The video posted by Stranger is excellent, but you have to have an appetite for some hairy technical details or your eyes will glaze over. It’s really clearly explained, but you do need some tolerance for references like “buffer overflow” rushing past with an assumption that you know what he’s talking about.
If that’s too technical, here’s the very very simple version.
What is this software? Crowdstrike — or more specifically, Crowdstrike Falcon, but I’ll just call it Crowdstrike for simplicity — is security software that defends computers from attack. It’s like a guard dog at your gate. If something bad tries to get into the computer, it’s supposed to protect the machine. Lots and lots of companies around the world use this software to defend their computers. It’s one of the standards in the field, and prior to this was (generally) well regarded.

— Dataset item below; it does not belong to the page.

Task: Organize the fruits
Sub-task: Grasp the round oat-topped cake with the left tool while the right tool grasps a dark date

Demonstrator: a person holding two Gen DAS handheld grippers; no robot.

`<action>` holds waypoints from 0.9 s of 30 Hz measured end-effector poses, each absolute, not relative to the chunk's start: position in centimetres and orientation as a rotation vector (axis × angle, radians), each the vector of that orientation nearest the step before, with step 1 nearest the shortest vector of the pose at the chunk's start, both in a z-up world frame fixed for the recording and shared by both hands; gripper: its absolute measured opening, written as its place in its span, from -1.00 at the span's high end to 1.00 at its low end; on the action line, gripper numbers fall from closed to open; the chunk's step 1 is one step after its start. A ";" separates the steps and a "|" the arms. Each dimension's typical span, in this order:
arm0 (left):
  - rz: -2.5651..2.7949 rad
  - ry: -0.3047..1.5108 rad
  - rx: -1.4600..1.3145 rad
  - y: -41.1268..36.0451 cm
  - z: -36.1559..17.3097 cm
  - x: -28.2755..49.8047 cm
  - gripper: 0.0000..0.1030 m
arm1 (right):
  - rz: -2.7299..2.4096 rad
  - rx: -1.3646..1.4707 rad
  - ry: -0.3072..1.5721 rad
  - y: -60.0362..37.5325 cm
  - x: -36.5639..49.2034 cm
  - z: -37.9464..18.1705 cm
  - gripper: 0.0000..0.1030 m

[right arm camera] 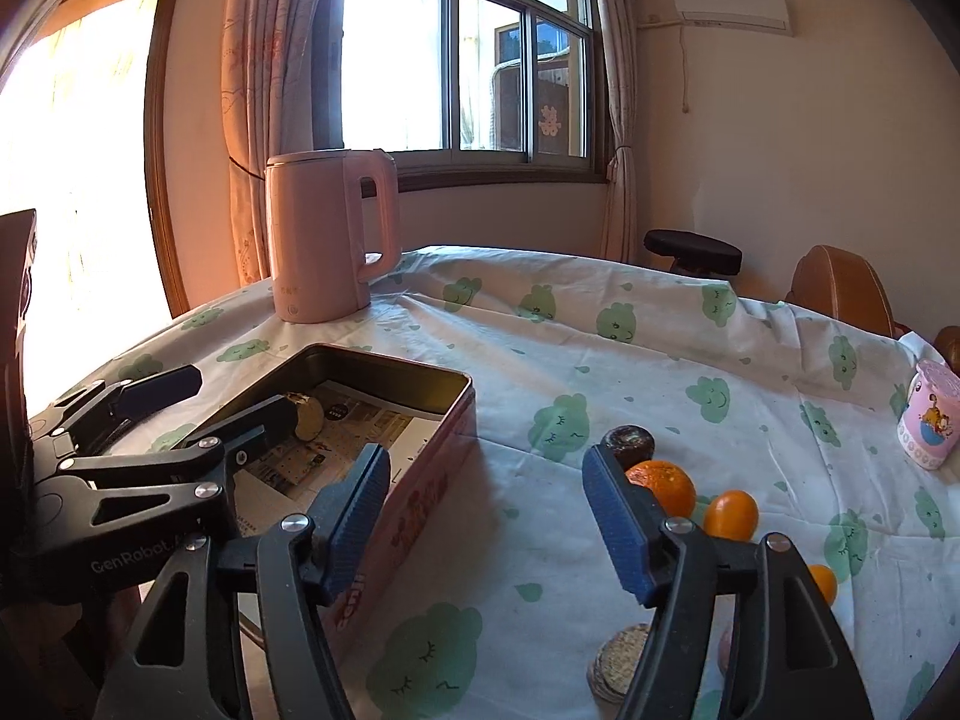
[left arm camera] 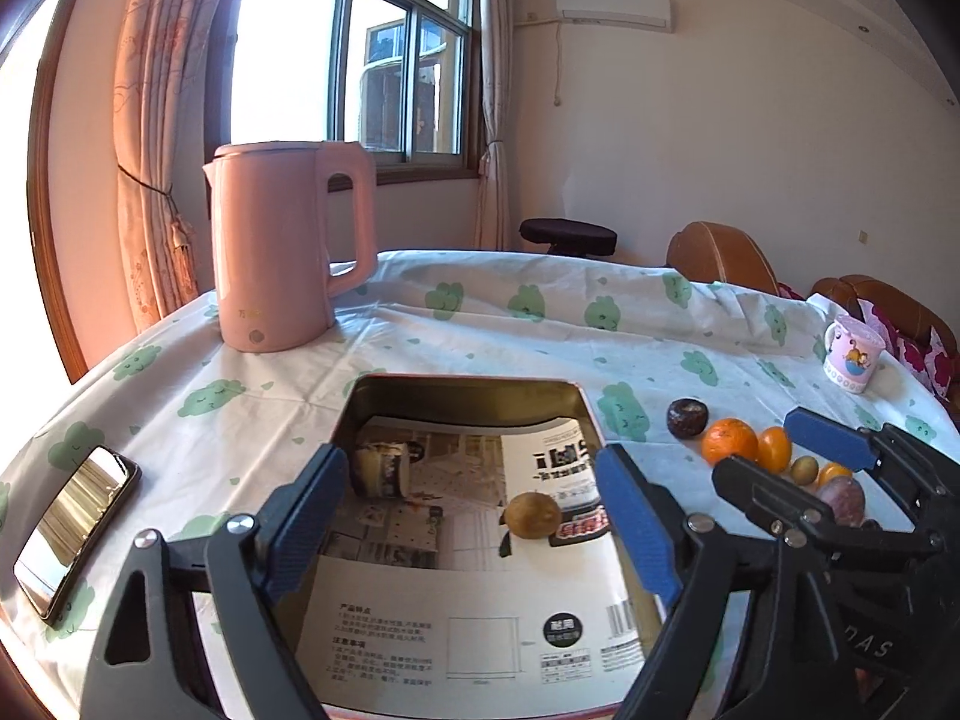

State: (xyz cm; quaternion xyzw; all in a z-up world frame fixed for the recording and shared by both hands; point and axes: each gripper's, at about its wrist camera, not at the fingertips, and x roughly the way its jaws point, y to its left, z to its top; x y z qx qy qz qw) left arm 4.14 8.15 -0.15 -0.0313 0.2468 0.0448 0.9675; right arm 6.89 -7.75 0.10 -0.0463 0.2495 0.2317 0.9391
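Right tool (right arm camera: 486,516) arm across purple fruit (right arm camera: 726,654) (mostly hidden), jaws apart.

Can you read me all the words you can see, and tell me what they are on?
"GenRobot": on the left gripper, seen from the right wrist.
Paper in the tin: printed words too small to read.
Kettle: small mark, too blurred.
Cup: only a cartoon picture.

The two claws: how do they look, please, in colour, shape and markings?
Both the left claw and the right claw have black angular frames with silver rivets and long blue ribbed pads. White "GenRobot" lettering marks the left claw's body.
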 end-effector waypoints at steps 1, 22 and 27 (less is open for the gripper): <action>0.072 0.495 -0.051 7.3 0.0 4.0 -0.70 | 0.450 -0.103 0.510 -8.7 6.5 0.0 -0.34; -0.181 0.630 0.109 -6.7 -2.7 5.6 -0.82 | 0.224 0.006 0.634 -23.5 3.4 -3.9 -0.35; -0.206 0.663 0.137 -7.3 -3.5 5.9 -0.72 | 0.234 0.000 0.669 -23.1 3.7 -4.6 -0.35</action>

What went wrong? Defensive programs like this get updates all the time. Security is not a static effort, like a big fence. The capabilities of the bad guys are constantly evolving so the protective software needs to be regularly improved to match. In this case, an update was sent out, which is normal. However, it turns out that one of the update files for Windows (and only Windows — Linux, for example, was safe) was broken in a very weird way. (The video linked above explains exactly how weird.) So when Crowdstrike tried to load the file and update the computer, the computer was unable to start up.
Why would this prevent the computer from starting up? Defensive programs like this have to run at a very deep layer on the computer; you will hear technical terms like “privileged” and “kernel,” but what this means in simple terms is that the software lives and operates at a fundamental level in order to protect the machine. This is because viruses and other bad things have become very good at exploiting holes in computer design to insert themselves at the same very deep levels, which makes them very hard to remove. So the defensive software has to run at the same deep layer if it’s going to protect the computer, and that means it’s one of the first things that gets launched when a computer is started. Unfortunately, if the defensive software locks up with a stupid error like this during startup, it blocks the computer from proceeding to anything else.
Why did this break so much of the internet? Because computer systems have become so heavily reliant on one another. Even if a specific computer system isn’t using Crowdstrike, if it’s critically dependent on another system that does use Crowdstrike, then that first system becomes useless. Consider the point-of-sale experience, where you swipe your credit card at a restaurant or grocery store or gas station. Maybe that local system doesn’t use Crowdstrike, and is still working fine. But if, after you swipe your card, the restaurant’s computer tries to contact a card-processing system that does use Crowdstrike and is broken, the restaurant can’t clear your payment. Multiply this by the thousands of systems that lean on one another to do stuff, and anywhere you get a broken link in the chain, the whole thing locks up.
How did this bad update file get sent out? Didn’t they test it? Why don’t they do phased rollouts by region? Those are the million-dollar questions right now, and lots and lots of angry people are standing at Crowdstrike’s front door demanding answers.